Francesco Pugliese, direttore generale di Conad, conferma il warning lanciato da Tassinari e dice: «Per ora stiamo discutendo con l'industria dei ritocchi richiesti, in particolare per pomodoro, farine, latte e carne. Accetteremo soltanto quelli giustifcati. Tuttavia Conad non grida al lupo per anticipare i colpi, anzi si appella al senso di responsabilità di tutti per non creare un clima sgradevole. E alla fine mi auguro che i prezzi al consumo, smaltita l'impennata, seguano i livelli delle commodity».
Per ora però Gaetano Mele, ad di Lavazza, non può fare a menodi sottolineare il gran balzo del prezzo del caffè crudo: +60% in sei mesi. «Causato – spiega Mele – dal rafforzamento del dollaro e, in mancanza di ragioni obiettive, dalla speculazione. Fino a oggi non abbiamo scaricato a valle nemmeno una parte di questi aumenti, grazie a processi di efficientamento e alle scorte. Ora però siamo costretti a farlo, almeno a trasferire una parte dell'aumento del 35% sul costo finale». E se le Borse del caffè continuassero a rimanere in tensione? «Allora – conclude il top manager di Lavazza – saremo costretti a ritoccare nuovamente i listini in marzo».

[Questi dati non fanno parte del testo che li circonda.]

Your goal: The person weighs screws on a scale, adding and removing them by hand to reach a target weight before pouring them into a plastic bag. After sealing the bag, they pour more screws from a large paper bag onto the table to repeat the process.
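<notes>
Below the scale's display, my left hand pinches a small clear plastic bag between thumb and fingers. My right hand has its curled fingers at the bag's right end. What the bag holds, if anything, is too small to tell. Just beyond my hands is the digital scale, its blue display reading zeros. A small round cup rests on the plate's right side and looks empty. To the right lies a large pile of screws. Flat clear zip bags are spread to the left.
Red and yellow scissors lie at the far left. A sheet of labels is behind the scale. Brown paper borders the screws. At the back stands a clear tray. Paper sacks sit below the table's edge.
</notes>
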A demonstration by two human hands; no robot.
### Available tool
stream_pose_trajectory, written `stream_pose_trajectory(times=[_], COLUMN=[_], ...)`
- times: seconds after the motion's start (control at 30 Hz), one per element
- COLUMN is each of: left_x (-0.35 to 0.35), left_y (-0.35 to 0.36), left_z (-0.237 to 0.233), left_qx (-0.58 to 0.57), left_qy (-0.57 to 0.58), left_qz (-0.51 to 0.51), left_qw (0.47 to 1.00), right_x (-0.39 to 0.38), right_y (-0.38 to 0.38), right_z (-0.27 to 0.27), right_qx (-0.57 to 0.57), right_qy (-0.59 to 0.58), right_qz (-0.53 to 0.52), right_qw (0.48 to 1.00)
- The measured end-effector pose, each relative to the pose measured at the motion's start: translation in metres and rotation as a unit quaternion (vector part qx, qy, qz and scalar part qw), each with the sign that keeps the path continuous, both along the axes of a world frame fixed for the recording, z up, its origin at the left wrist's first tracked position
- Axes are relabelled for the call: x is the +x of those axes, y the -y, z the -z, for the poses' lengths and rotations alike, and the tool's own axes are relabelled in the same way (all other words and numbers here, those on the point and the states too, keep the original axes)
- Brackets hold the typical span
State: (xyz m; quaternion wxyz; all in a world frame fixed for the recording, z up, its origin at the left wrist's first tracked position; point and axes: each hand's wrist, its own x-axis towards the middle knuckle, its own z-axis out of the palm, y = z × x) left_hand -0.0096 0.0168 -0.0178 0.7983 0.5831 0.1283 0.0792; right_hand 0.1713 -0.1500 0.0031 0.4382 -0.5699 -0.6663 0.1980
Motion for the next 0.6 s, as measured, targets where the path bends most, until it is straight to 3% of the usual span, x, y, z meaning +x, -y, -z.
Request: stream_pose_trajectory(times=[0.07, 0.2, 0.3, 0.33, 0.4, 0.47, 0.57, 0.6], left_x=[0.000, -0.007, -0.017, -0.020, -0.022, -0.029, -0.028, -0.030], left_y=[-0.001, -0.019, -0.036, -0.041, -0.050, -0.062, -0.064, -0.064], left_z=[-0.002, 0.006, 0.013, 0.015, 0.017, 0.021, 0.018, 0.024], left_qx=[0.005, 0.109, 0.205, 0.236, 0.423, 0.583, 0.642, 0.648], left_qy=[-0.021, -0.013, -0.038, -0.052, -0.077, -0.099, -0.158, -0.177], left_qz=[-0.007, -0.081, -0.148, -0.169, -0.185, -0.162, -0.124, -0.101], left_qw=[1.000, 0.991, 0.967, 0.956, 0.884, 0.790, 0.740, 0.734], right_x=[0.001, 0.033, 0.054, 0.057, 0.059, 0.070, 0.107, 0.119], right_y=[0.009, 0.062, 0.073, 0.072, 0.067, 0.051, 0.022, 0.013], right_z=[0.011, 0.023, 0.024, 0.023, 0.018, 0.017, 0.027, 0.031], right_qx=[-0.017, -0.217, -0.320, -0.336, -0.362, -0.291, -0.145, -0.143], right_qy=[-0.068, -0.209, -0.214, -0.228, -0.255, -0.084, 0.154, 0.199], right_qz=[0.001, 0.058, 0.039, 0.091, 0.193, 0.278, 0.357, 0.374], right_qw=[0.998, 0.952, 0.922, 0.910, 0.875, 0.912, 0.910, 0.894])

«Davanti a fenomeni speculativi internazionali – dichiara Rossella Saoncella, direttore generale del gruppo Granarolo – i singoli comparti o le imprese possono fare ben poco, se non cercare di salvaguardare le condizioni di sostenibilità proprie e della filiera a monte. Nel 2010 stiamo registrando un rincaro del prezzo del latte alla stalla del 10-15%, in seguito agli aumenti di cereali e mais. Ecco perché stiamo rinegoziando i prezzi di cessione dei nostri prodotti alla distribuzione».
Nel comparto dei prodotti per la cura della casa e della persona, più legato al chimico, secondo Procter & Gamble non ci sono particolari pressioni sui prezzi e mancano le condizioni di mercato per chiedere adeguamenti. «La domanda è debole – precisa Paola Aruta – e le nostre categorie di prodotti sono stabili o in contrazione. Ci aiuta soltanto la nostra capacità d'innovazione e gli investimenti in marketing».
Infine Lugi Bordoni, presidente di Centromarca, l'Associazione dell'industria di marca, sottolinea lo sforzo delle imprese «per contenere gli aumenti delle materie prime che finora si sono scaricati sui margini delle imprese. Negli ultimi sette anni a fronte di incrementi dei prezzi dei servizi bancari, assicurativi e professionali del 18/37%, il grocery si è limitato al 7%. Un segnale preciso delle differenze esistente tra noi e i mercati protetti».